So this allows us, for example, to ask you for a second factor or do some, whatever it is. The thing is that to determine these risks, there is a lot of data that we need to process to have the data that will inform how risky the risk level of login is. And there you are going to have, for example, the freshness of the data. That's a service level indicator for the data, like when was this data last generated, right? Because if it's very old, perhaps it's irrelevant. So you might have an SLI saying the data that we are using for these queries needs to be fresher than 24 hours, and can't be older than that. Do you have data, other things that are there, for example, the retention, not only for regulatory reasons, but yourself in your company might just not want to have data from customers that are older than 18 months, as an example, for logs or whatever it is because you don't want to retain that. So you might have to have an SLO, that is the data will never be stored more than X.
And you have the right data. So we have a database in here that is just a dump of a bad shop that is processing data sources from many, many, many places. If you have a data warehouse or a data lake, there's a very common ETL kind of processing, you might want to have indicators of the data you are consuming is correct enough or have the level of quality that is going to be good enough. And then you are starting to unpack it because it's just recursive. You might not want to generate data with data that is not good enough. And then if there is a cease of pipeline, it just goes bananas. It's just crazy.
And did you at Google, is there some tooling available for very easily setting up, for example, SLOs or SLIs on data specifically?
No. No. So perhaps we need to look into it more. But my team, at least we are looking into data with the traditional tooling and we are doing, for example, batch jobs that are processing data. They will export metrics of this data they got. This is the success ratio and so on and so forth. So we can say, well, extract from there the SLIs. Once you have the SLIs, though, then that's a hard part because then if you have an SLI, then you are going to have a number and your SLO, if it's over it, then you're good. The problems are arriving at two SLI.
Could you elaborate on that a little bit?
So the SLI at the end of the day is a summary of all the properties you want your system, be it a data or an RPC server or whatever it is or both, to fulfill. So if you have an SLA, that is freshness, that's easy, you can say export the metric of the last time stamp for the data modification. And you will see how it goes up until it's generated again. And it's like this kind of, sawtooth kind of thing. And then your SLO is going to be a line on top. If it crosses you are not meeting it.
If it's something like data quality, for example, you need to define that. What is data quality for your thing? For example, in the hijacking database, you might want to have an SLI that tells you the data quality as the number of signals that you can collect for signing in. So if you are a user signing in, and then you can elaborate or calculate the risk with IP addresses with all the metadata and so on, you might want to say this high quality data because I can collect data from many sources so it's rich. If there is a sign in from a new account or whatever, and you know nothing, your data quality is not prime. So perhaps you really don't know if the login is risky or not, because the signals that you are getting are not good enough.

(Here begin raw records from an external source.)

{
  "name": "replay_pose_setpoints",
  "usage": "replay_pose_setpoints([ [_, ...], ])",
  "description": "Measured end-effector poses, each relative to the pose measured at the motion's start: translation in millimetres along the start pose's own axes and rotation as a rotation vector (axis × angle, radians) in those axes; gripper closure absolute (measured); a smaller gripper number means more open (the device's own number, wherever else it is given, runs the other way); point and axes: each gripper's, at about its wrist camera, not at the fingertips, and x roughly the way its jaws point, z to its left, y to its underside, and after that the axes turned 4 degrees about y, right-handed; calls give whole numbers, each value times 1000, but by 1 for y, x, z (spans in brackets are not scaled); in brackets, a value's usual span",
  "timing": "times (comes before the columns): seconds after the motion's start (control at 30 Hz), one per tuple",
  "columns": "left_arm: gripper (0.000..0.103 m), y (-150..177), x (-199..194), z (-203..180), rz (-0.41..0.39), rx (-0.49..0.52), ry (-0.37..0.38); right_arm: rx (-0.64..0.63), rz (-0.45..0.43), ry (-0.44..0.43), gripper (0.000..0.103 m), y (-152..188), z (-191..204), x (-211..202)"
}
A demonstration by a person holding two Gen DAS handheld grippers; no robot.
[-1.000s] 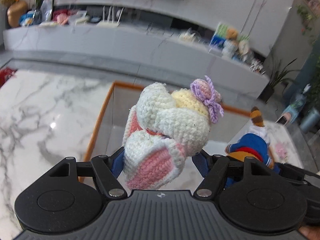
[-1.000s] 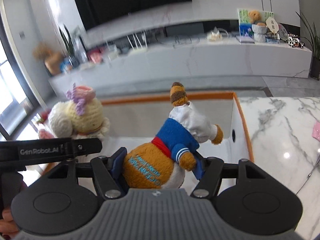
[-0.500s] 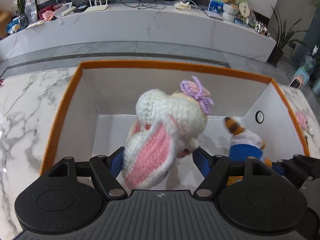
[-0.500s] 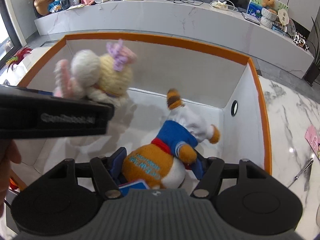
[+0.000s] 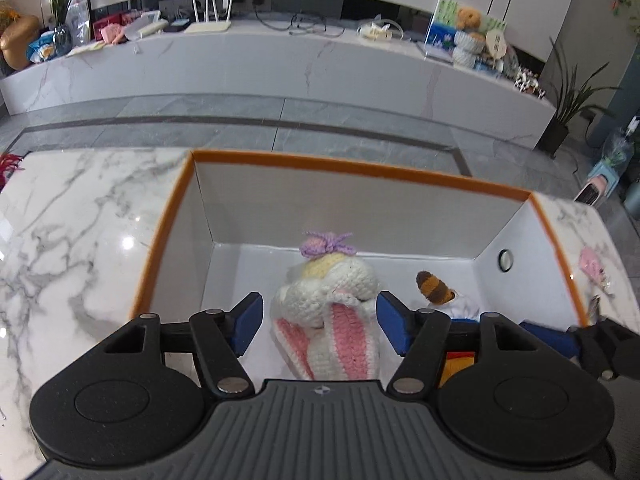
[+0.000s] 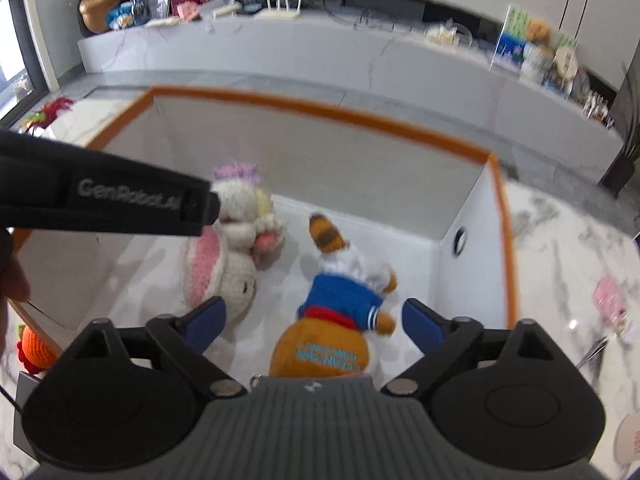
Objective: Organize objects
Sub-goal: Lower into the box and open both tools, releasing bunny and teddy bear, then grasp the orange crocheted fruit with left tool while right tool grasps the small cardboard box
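A white box with an orange rim (image 5: 360, 170) stands on the marble table. A crocheted white and pink bunny (image 5: 336, 312) with a purple bow lies on the box floor. My left gripper (image 5: 318, 322) is open, its blue pads apart on either side of the bunny. In the right wrist view the bunny (image 6: 232, 256) lies left of an orange plush bear in a blue and white shirt (image 6: 336, 320). My right gripper (image 6: 316, 322) is open above the bear, its pads apart from it. The bear's striped tip (image 5: 432, 290) shows in the left wrist view.
The marble table (image 5: 80, 240) surrounds the box (image 6: 328, 114). An orange crocheted toy (image 6: 36, 350) lies left of the box. A pink item (image 6: 610, 298) and a metal tool lie on the table at the right. A long white cabinet (image 5: 280, 64) stands behind.
Both grippers opened and let go of their toys. The bunny and the bear dropped onto the box floor. Both grippers pulled back and up a little.
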Motion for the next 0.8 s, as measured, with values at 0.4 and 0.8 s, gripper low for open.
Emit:
replay_pose_setpoints([
  [0.4, 21, 36, -90, 17, -90, 103, -10, 23, -171, -108, 2, 26, -23, -102],
  [0.8, 21, 134, -93, 81, 24, -54, -24, 112, -138, -131, 1, 109, -28, -143],
])
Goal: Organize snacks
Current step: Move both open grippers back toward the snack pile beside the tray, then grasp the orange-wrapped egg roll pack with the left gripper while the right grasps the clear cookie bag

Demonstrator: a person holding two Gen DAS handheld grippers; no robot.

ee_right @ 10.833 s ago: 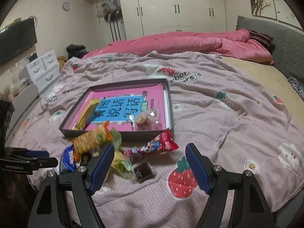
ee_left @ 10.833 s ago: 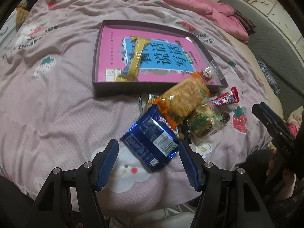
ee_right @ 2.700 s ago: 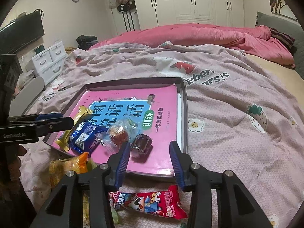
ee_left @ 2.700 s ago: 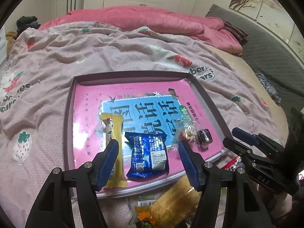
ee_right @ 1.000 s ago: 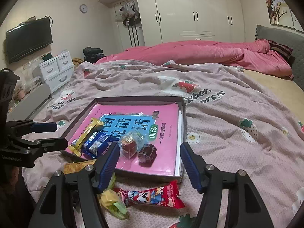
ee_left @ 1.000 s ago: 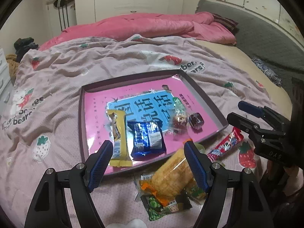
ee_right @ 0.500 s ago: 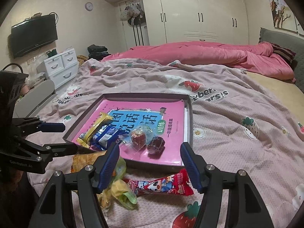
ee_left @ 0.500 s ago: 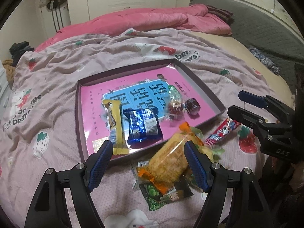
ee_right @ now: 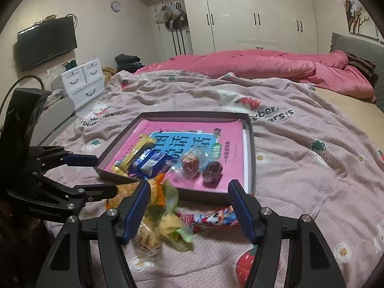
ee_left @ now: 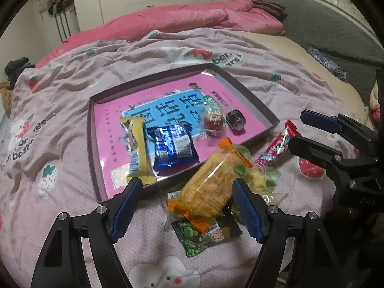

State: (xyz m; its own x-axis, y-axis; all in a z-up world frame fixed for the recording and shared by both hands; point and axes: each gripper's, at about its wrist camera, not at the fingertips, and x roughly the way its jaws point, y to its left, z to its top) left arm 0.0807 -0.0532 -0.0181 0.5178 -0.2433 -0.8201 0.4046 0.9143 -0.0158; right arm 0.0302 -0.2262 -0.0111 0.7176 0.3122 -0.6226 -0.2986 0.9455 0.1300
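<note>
Blue pack (ee_left: 174, 145) and dark candy (ee_left: 235, 120) now lie in the tray (ee_left: 249, 96) — four in. My left tongs (ee_left: 186, 207), wide apart, straddle the yellow cracker pack (ee_left: 213, 184); right tongs (ee_right: 188, 207), empty, hover over the red stick (ee_right: 211, 217). Several left.

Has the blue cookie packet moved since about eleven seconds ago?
Yes. The blue cookie packet lay on the bedspread in front of the tray; now it lies inside the tray, beside the yellow bar.
</note>
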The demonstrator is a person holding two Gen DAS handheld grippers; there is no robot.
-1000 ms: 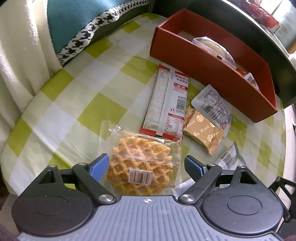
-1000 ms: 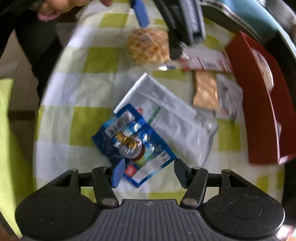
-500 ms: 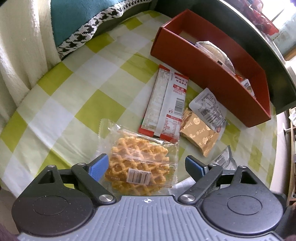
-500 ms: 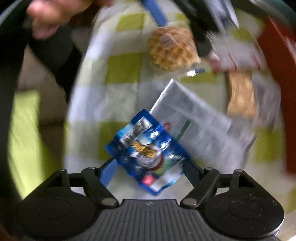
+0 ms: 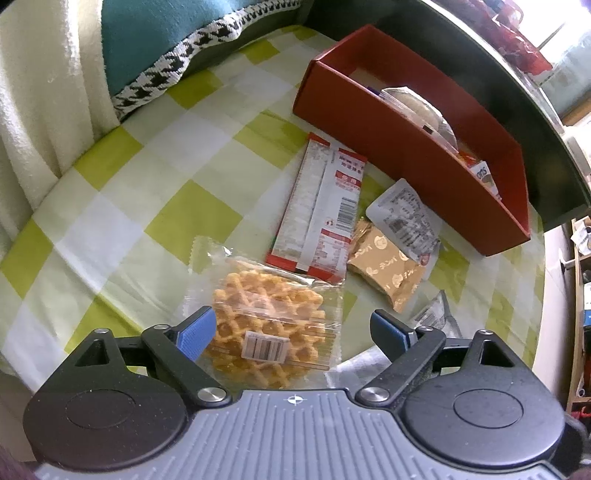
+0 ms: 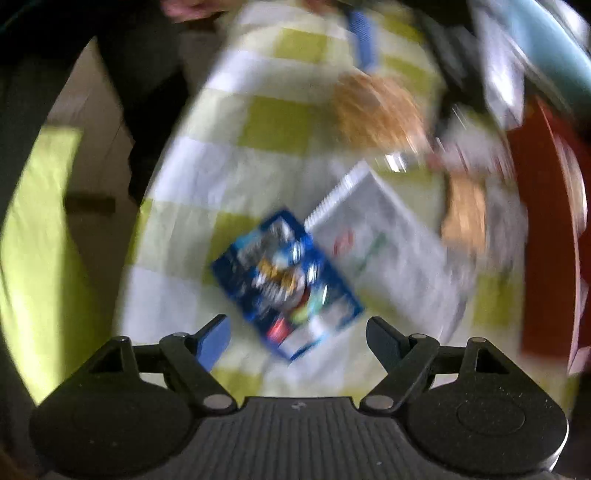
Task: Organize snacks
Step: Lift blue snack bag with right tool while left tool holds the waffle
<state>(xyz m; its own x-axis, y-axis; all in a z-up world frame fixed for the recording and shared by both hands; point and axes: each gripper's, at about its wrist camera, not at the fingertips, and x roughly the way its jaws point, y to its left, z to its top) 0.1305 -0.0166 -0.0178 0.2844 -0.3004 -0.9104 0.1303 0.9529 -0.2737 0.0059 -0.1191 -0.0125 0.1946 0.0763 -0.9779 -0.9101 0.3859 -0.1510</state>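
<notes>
A clear packet with a waffle [image 5: 266, 321] lies on the checked tablecloth [image 5: 147, 177]. My left gripper [image 5: 291, 328] hangs open just over its near end, one blue pad on each side. Beyond it lie a red-and-white packet [image 5: 321, 206], a gold packet [image 5: 384, 266] and a grey-white sachet [image 5: 406, 218]. The red box [image 5: 406, 147] behind them holds a few wrapped snacks. In the blurred right wrist view, my right gripper [image 6: 299, 334] stands open above a blue snack packet [image 6: 284, 280], which lies flat beside a silver-white bag [image 6: 388, 251].
A teal cushion [image 5: 166, 33] and a cream blanket [image 5: 37, 92] border the table at the far left. The round table's edge and a yellow-green seat [image 6: 37, 240] show left of the blue packet. A person's hand [image 6: 192, 5] is at the top.
My right gripper's jaws have spread wide off the blue packet's corner, and that view has swung and blurred. The left gripper has stayed over the waffle packet.
</notes>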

You have a lot less data to make a decision ultimately, in that scenario. And that's indeed part of quality, as well as the availability of all of the information that you need to make an accurate estimation or an accurate outcome.
For data quality, one example that I think is easier to understand, easy to grasp is the search engine. So imagine Google search. When you search for a topic, you are going to see a lot of features in this search engine result. You're going to see the results, there are some ads, there are some boxes on the right that tell you more. Like if you look for a movie, it's going to show you the, I don't know, the leading role actors, the producers, all that stuff. So when you're conducting that search, there may be some systems that are unavailable or that they don't have data. You might want to present the result to the user and some of the things may be missing. So the SLI for that search, for example, the data quality will not be a hundred percent, would be 60 or 70. If you keep collecting that all over time, you're going to see how your system is providing data to the customers, affecting quality.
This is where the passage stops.